» **Aim of the exercise**
Every line in the records below between the one holding "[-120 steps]" and the one holding "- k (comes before", inclusive, is to be set down exactly; all other lines are to be left out.

» **Materials provided**
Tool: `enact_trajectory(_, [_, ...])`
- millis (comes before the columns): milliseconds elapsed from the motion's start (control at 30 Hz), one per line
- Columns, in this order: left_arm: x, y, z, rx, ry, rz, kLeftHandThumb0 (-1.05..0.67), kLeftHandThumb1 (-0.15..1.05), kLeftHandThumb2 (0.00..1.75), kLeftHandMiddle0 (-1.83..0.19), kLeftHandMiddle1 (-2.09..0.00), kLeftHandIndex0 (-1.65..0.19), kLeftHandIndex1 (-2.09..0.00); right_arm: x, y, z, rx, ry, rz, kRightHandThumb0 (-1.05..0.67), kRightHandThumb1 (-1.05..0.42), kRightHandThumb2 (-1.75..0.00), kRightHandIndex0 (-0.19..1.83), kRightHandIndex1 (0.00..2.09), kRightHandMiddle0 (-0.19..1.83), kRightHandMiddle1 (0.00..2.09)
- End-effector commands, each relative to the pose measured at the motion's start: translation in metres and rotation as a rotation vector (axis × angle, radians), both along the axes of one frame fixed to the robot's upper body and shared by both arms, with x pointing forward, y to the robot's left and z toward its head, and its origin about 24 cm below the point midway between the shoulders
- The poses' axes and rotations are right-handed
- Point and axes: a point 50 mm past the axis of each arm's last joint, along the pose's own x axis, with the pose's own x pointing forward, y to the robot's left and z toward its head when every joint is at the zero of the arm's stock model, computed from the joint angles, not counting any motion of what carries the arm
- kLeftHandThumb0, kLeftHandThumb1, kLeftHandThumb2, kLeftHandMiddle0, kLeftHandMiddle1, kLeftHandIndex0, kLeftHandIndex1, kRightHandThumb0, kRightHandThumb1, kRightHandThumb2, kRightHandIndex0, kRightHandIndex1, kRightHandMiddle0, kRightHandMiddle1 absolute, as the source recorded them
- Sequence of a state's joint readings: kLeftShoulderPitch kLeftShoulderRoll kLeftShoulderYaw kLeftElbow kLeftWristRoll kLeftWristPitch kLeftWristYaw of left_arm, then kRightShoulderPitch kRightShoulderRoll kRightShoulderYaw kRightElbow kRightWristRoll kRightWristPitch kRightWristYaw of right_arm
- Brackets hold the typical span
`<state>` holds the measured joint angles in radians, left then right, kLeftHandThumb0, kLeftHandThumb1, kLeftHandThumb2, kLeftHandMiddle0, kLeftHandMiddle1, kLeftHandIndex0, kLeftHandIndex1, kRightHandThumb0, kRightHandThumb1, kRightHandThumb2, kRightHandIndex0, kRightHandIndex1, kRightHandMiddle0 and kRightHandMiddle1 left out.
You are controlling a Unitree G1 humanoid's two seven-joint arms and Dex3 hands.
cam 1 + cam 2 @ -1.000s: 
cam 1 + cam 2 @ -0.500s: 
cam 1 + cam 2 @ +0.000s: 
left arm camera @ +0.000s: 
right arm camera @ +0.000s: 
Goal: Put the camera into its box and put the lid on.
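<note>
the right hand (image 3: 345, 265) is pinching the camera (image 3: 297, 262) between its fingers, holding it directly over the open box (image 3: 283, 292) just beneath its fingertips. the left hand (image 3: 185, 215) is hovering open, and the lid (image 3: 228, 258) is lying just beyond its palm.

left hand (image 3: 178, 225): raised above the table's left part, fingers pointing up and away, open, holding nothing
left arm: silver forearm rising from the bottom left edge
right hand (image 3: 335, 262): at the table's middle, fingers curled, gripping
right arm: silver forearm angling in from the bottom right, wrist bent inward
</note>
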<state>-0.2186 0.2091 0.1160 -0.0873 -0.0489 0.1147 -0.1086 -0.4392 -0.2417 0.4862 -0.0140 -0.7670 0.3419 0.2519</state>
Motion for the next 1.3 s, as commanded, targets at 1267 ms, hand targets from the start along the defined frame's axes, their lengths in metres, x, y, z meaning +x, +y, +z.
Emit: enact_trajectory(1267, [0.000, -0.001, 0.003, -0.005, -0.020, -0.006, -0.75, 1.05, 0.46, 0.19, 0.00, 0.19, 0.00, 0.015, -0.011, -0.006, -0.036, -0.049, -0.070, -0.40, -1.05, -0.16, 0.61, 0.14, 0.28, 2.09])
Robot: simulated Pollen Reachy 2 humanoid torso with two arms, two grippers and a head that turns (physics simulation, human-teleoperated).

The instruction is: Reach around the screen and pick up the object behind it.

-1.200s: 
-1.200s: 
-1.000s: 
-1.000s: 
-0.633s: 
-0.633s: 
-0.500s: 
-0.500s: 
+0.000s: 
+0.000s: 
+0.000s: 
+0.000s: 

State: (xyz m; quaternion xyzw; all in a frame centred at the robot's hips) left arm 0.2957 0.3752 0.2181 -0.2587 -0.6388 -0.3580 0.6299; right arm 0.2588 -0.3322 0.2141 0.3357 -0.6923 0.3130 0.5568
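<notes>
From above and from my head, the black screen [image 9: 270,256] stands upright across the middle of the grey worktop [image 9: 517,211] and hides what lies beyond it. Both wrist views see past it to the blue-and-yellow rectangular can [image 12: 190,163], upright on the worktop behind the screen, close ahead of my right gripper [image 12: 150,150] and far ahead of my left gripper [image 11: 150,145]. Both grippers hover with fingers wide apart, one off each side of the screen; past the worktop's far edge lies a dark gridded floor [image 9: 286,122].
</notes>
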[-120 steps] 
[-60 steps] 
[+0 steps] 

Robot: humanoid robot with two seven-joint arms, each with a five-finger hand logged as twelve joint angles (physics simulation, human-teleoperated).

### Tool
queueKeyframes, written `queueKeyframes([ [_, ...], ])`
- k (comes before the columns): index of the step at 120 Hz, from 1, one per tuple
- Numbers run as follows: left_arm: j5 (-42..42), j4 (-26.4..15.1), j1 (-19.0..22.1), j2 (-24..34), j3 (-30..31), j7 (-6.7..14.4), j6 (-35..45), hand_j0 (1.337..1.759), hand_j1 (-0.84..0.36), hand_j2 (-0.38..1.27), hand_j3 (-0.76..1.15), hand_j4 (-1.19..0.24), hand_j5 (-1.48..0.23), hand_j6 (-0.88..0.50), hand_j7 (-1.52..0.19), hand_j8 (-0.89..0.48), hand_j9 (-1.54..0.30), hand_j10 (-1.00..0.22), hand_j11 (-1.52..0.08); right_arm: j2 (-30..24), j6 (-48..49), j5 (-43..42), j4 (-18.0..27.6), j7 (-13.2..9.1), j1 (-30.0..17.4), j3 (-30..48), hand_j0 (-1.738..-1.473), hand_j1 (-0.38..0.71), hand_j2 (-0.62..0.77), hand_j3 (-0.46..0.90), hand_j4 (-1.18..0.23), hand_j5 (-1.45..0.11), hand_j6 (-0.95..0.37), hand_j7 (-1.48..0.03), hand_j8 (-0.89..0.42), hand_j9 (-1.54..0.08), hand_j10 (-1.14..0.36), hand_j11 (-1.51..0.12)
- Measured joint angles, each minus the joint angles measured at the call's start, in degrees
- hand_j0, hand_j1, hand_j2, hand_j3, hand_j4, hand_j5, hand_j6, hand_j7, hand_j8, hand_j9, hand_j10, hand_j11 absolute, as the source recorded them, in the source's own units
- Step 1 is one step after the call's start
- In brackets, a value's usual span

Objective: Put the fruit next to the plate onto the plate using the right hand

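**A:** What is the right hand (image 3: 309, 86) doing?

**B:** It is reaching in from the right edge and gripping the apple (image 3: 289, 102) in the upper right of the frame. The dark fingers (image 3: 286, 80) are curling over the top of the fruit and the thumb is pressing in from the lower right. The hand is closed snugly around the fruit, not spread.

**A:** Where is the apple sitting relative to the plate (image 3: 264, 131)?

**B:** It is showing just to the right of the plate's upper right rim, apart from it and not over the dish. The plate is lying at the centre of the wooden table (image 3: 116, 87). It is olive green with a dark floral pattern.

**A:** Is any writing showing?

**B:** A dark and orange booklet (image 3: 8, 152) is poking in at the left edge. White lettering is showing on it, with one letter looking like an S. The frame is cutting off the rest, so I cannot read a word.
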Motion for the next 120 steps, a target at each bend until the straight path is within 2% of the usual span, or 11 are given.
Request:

» **Exercise output**
[-120 steps] 
[-60 steps] 
[+0 steps] 

Robot: humanoid robot with two seven-joint arms, each with a five-finger hand logged as twelve joint angles (physics simulation, human-teleoperated).

### Tool
queueKeyframes, written `queueKeyframes([ [_, ...], ])`
- k (comes before the columns): index of the step at 120 Hz, from 1, one per tuple

Work on the answer has been completed.